┌──
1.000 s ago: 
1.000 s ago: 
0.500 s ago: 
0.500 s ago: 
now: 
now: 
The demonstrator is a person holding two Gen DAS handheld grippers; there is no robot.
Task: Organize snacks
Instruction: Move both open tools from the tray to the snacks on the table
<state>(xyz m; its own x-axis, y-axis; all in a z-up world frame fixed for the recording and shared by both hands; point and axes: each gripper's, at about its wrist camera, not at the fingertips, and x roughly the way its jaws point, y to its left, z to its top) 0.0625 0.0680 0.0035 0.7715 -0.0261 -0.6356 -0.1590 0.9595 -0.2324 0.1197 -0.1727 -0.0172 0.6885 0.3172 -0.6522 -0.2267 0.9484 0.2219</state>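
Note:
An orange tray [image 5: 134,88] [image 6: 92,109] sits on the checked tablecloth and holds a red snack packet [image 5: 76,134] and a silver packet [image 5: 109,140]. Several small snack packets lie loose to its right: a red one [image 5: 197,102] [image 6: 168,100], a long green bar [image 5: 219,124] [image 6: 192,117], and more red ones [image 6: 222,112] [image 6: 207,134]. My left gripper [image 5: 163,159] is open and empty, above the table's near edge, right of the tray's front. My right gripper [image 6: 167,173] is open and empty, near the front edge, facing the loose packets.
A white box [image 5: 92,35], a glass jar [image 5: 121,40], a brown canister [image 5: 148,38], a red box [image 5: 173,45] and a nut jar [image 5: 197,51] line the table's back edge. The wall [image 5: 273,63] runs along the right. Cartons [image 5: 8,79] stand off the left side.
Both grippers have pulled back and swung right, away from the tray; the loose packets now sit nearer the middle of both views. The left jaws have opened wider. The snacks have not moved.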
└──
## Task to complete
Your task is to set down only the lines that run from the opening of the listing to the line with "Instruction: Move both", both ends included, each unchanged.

## Your response
1.000 s ago: 
1.000 s ago: 
0.500 s ago: 
0.500 s ago: 
now: 
now: 
The demonstrator is a person holding two Gen DAS handheld grippers; there is no robot.
Task: Organize snacks
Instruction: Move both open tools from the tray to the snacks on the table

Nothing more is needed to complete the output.